How Millennial Home Buyers Compare to Past Generations

By Tuesday, 21 January 2020 12:08 PM Current | Bio | Archive

For a long time, industry observers worried that millennials might never get around to buying homes. After all, they were living at home much longer than previous generations, earning less, and taking on much more student debt.

Those worries proved to be mostly overblown; millennials now make up the largest individual cohort of home buyers, coming in at 37%. After an initial delay, millennials are finally buying homes. But as a new study from Clever Real Estate shows, the kinds of homes they’re buying, and the way they’re buying them, are radically different from previous generations. Let’s unpack some of the study’s findings, and see how millennial home buyers differ from their predecessors.

Millennials Don’t Feel Great About Buying a Home

Millennials are buying homes, but they feel pretty bad about it. Nearly half, or 45%, of millennials surveyed said that the thought of buying a home made them feel “stressed and anxious.” This is a striking contrast with older generations; only 25% of Baby Boomers felt the same way about buying a home, and only about a third, or 34%, of Gen Xers were similarly stressed about buying a home.

It gets worse.
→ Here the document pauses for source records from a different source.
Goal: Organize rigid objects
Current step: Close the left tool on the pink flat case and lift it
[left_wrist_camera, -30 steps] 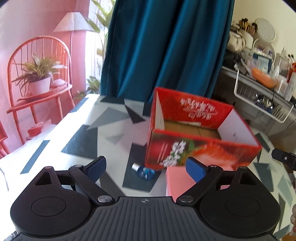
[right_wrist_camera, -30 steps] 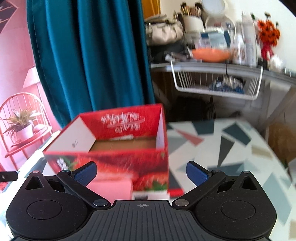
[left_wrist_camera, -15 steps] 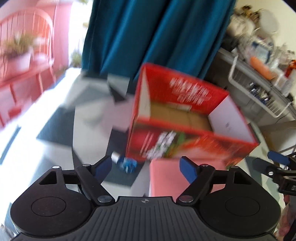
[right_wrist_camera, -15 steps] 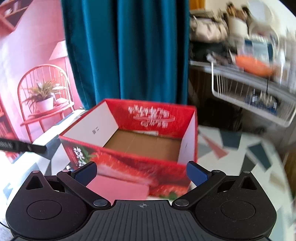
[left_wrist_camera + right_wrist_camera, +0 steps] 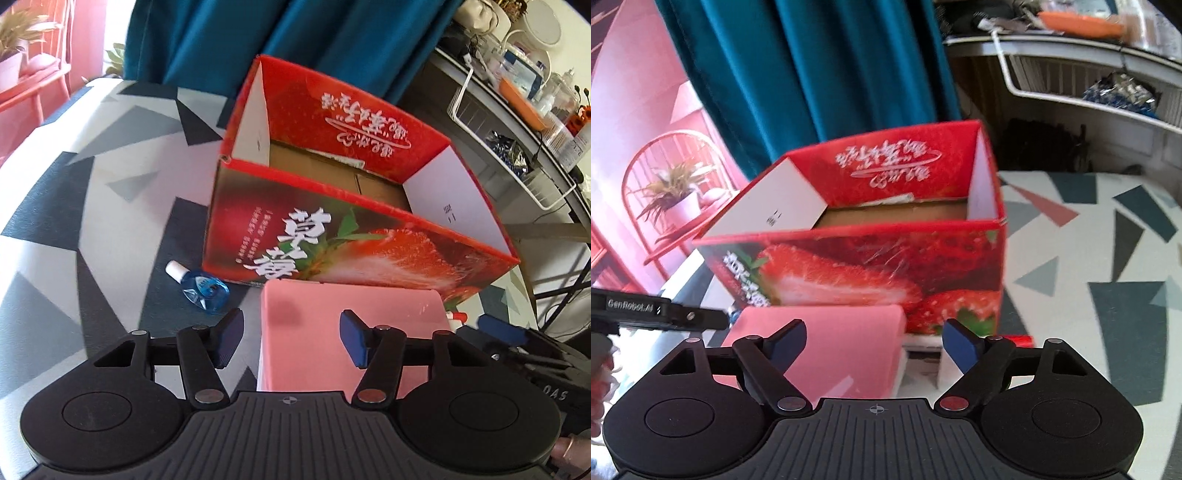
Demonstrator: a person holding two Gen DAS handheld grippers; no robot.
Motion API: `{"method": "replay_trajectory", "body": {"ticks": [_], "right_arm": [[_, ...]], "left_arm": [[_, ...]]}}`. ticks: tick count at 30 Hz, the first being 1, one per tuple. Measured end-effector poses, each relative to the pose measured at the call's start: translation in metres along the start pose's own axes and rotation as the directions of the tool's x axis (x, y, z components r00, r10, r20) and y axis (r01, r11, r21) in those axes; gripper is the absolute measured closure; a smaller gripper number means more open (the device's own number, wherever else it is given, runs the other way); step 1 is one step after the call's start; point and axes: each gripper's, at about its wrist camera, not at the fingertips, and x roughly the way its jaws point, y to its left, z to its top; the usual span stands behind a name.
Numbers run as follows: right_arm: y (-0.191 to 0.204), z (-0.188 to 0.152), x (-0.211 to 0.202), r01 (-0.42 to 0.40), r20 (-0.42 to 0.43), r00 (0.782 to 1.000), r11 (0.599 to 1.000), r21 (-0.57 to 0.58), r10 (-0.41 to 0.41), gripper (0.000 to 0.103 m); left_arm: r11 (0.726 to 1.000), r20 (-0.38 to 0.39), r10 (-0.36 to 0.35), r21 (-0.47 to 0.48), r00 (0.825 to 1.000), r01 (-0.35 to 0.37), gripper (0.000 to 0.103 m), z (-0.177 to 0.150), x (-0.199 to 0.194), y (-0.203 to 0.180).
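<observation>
An open-top red strawberry carton stands on the patterned table, showing bare cardboard inside. A flat pink box lies against its near side. My left gripper hovers over the pink box's left edge, jaws closing, pads not touching it. My right gripper hovers over the box's right edge, jaws also closing and clear of it. A small blue bottle with a white cap lies left of the pink box.
The table carries a grey, black and white triangle pattern. A teal curtain hangs behind the carton. A shelf with a white wire basket stands at the right. A small red item lies by the carton's right corner.
Both grippers have sunk and tipped down toward the pink box, and the carton looms larger. Both pairs of jaws have narrowed, the left more than the right.
</observation>
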Motion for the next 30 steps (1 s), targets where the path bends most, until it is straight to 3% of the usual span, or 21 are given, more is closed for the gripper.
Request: {"method": "replay_trajectory", "body": {"ticks": [14, 20, 30], "right_arm": [[-0.002, -0.007, 0.026, -0.045, -0.093, 0.995, 0.999, 0.025, 0.047, 0.037], [0.001, -0.008, 0.027, -0.052, -0.101, 0.994, 0.999, 0.007, 0.052, 0.042], [0.001, -0.008, 0.028, -0.054, -0.112, 0.992, 0.999, 0.005, 0.054, 0.044]], "left_arm": [[0.999, -0.058, -0.038, -0.026, 0.998, 0.036, 0.044, -0.005, 0.021, 0.003], [0.994, -0.070, -0.087, -0.076, 0.994, 0.081, 0.044, -0.007, 0.026, 0.010], [0.993, -0.059, -0.097, -0.079, 0.994, 0.092, 0.043, -0.010, 0.027, 0.010]]}}
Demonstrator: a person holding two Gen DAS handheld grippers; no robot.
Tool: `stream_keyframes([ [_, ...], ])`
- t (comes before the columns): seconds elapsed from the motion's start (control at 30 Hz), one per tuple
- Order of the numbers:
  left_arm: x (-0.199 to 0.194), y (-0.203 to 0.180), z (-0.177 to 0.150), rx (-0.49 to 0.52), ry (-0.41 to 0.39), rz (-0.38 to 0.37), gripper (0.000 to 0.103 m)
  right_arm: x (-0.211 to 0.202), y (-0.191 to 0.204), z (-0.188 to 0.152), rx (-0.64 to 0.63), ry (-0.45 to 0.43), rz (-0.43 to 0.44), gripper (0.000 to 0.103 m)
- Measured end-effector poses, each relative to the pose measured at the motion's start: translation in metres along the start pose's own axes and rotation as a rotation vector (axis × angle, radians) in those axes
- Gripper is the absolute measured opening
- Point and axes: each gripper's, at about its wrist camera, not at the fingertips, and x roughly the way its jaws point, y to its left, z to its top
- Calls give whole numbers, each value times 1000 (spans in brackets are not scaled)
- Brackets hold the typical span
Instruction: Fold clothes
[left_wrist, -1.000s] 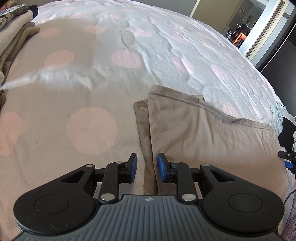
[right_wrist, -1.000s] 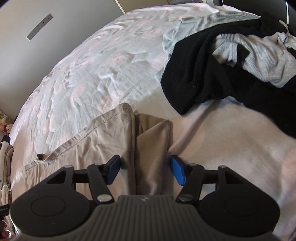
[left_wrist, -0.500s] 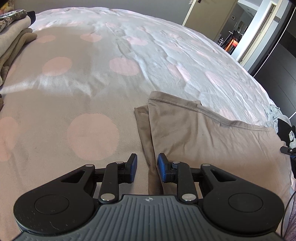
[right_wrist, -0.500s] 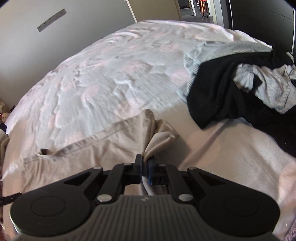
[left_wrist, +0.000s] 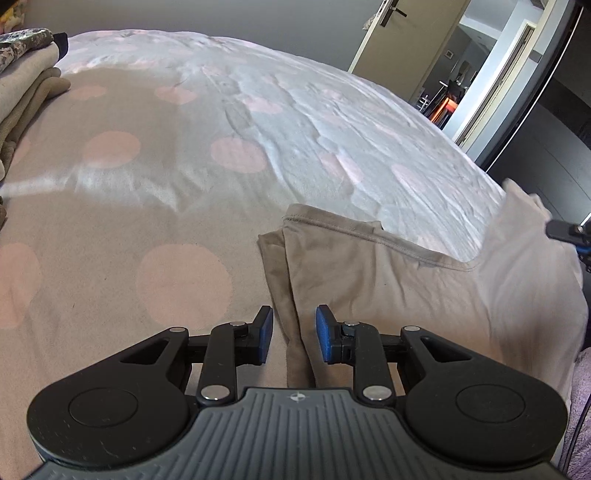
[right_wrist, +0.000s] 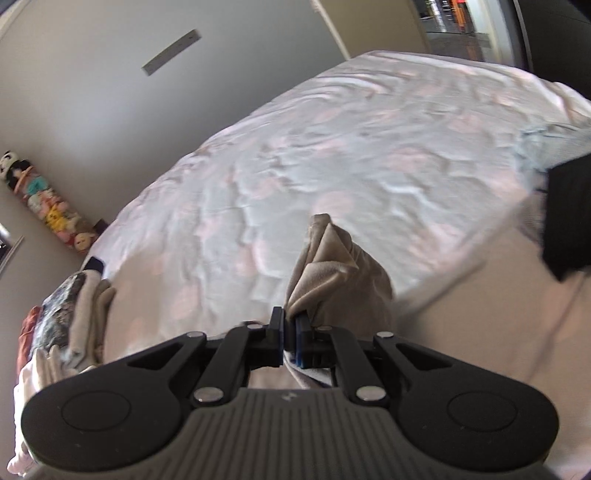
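Observation:
A beige garment lies on the bed, its left folded edge running between my left gripper's fingers. My left gripper is open, its blue pads either side of that edge, low over the cloth. My right gripper is shut on the garment's right end and holds it lifted off the bed; this raised end shows at the right of the left wrist view, where the right gripper's tip is also seen.
The bed has a spotted pink-and-grey cover. A stack of folded clothes sits at the far left, also in the right wrist view. A dark garment lies at the right. An open door is beyond.
My right gripper closed on the garment's right end and has lifted it up and toward the left. My left gripper stayed open over the left edge.

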Motion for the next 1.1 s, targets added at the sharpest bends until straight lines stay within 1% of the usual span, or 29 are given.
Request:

Unlike, say, the nagging anxiety that you forgot to turn off the stove when you left the house this morning, millennials’ anxiety about home buying is very much grounded in reality.

A full quarter of millennials who plan to buy a home in the next year have less than $1,000 in the bank; another 25% of millennial buyers have more than $10,000 in debt, but are targeting homes that cost more than $200,000.

How are they going to buy these homes with that little cash, and that much debt? For starters, 70% of millennials are planning on putting less than 20% down on their home purchase. And 27% of millennial buyers are planning on borrowing their down payment from friends or family, with an average loan of $10,000. Buying homes with no cash reserves, with a tiny, borrowed down payment, while carrying massive debt? It’s no wonder millennial buyers are so stressed out.

Millennials Are Eyeing Smaller Homes

There’s been a trend towards smaller living spaces for the past decade, with many people opting to live in homes that are literally tiny. But even among buyers of conventional homes, the spaces that millennials are looking at are significantly smaller than previous generations.

The average millennial home is about 1,700 square feet. For comparison, the average home that a Baby Boomer is downsizing to is 2,000 square feet, and the average American apartment is about 900 feet. So the average millennial home is smaller than two apartments, and significantly smaller than the average Boomer retirement nest. This doesn’t always work out for them: buying too small is one of the most common regrets of millennial homeowners.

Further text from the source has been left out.